BRIEF: Make an exact reproduction of all the data.

SOURCE DATA:
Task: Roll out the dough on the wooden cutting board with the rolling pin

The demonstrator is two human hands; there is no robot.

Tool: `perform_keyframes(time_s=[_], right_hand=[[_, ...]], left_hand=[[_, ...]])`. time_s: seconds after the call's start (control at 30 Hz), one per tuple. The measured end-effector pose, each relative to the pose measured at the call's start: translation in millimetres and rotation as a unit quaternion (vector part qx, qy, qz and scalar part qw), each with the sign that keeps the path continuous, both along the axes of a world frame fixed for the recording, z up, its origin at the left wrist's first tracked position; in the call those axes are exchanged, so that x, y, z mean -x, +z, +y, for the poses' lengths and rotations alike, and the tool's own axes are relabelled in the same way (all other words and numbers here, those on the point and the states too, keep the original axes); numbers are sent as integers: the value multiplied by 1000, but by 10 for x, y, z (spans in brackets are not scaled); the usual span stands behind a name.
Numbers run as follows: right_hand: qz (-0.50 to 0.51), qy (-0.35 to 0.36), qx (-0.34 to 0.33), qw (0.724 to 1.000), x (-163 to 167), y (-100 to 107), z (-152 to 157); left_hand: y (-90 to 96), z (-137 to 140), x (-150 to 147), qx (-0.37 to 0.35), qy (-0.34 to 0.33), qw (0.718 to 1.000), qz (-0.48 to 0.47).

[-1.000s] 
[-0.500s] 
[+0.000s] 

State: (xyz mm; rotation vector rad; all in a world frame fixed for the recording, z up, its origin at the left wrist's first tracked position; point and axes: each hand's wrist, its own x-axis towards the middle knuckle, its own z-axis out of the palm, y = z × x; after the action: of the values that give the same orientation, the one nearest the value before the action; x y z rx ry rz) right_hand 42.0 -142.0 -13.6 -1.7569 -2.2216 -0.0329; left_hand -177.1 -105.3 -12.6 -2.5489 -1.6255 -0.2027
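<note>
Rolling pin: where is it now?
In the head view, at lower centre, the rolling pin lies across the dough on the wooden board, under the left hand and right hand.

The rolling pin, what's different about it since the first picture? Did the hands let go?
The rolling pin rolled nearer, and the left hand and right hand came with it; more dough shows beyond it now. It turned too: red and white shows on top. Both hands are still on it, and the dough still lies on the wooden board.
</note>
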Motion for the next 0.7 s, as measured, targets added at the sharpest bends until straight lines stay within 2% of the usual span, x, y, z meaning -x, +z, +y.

OUTPUT FOR THIS TASK:
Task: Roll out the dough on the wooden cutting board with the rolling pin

The demonstrator is two human hands; there is no robot.

Tool: `perform_keyframes(time_s=[_], right_hand=[[_, ...]], left_hand=[[_, ...]])`. time_s: seconds after the call's start (control at 30 Hz), one per tuple. The measured end-effector pose, each relative to the pose measured at the call's start: translation in millimetres and rotation as a unit quaternion (vector part qx, qy, qz and scalar part qw), each with the sign that keeps the path continuous, both along the axes of a world frame fixed for the recording, z up, its origin at the left wrist's first tracked position; in the call those axes are exchanged, so that x, y, z mean -x, +z, +y, for the poses' lengths and rotations alike, and the tool's own axes are relabelled in the same way (all other words and numbers here, those on the point and the states too, keep the original axes); numbers are sent as integers: the value multiplied by 1000, but by 10 for x, y, z (spans in brackets are not scaled); the usual span stands behind a name.
Numbers run as follows: right_hand: qz (-0.50 to 0.51), qy (-0.35 to 0.36), qx (-0.34 to 0.33), qw (0.724 to 1.000), x (-163 to 167), y (-100 to 107), z (-152 to 157); left_hand: y (-90 to 96), z (-137 to 140), x (-150 to 147), qx (-0.37 to 0.35), qy (-0.34 to 0.33), qw (0.718 to 1.000), qz (-0.48 to 0.47).

[-1.000s] 
[-0.500s] 
[+0.000s] 

State: (xyz mm; rotation vector rad; all in a world frame fixed for the recording, z up, its origin at the left wrist's first tracked position; point and axes: each hand's wrist, its own x-axis towards the middle knuckle, its own z-axis out of the palm, y = z × x; after the action: of the values that give the same orientation, the one nearest the value before the action; x y z rx ry rz) right_hand 42.0 -142.0 -13.6 -1.7569 -2.2216 -0.0329; left_hand -177.1 -105.3 -12.6 -2.5489 -1.6255 -0.2027
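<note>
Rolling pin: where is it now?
In the head view, at lower centre, the rolling pin lies across the dough on the wooden board, under the left hand and right hand.

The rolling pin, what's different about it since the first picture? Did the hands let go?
The rolling pin rolled nearer, and the left hand and right hand came with it; more dough shows beyond it now. It turned too: red and white shows on top. Both hands are still on it, and the dough still lies on the wooden board.
</note>
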Motion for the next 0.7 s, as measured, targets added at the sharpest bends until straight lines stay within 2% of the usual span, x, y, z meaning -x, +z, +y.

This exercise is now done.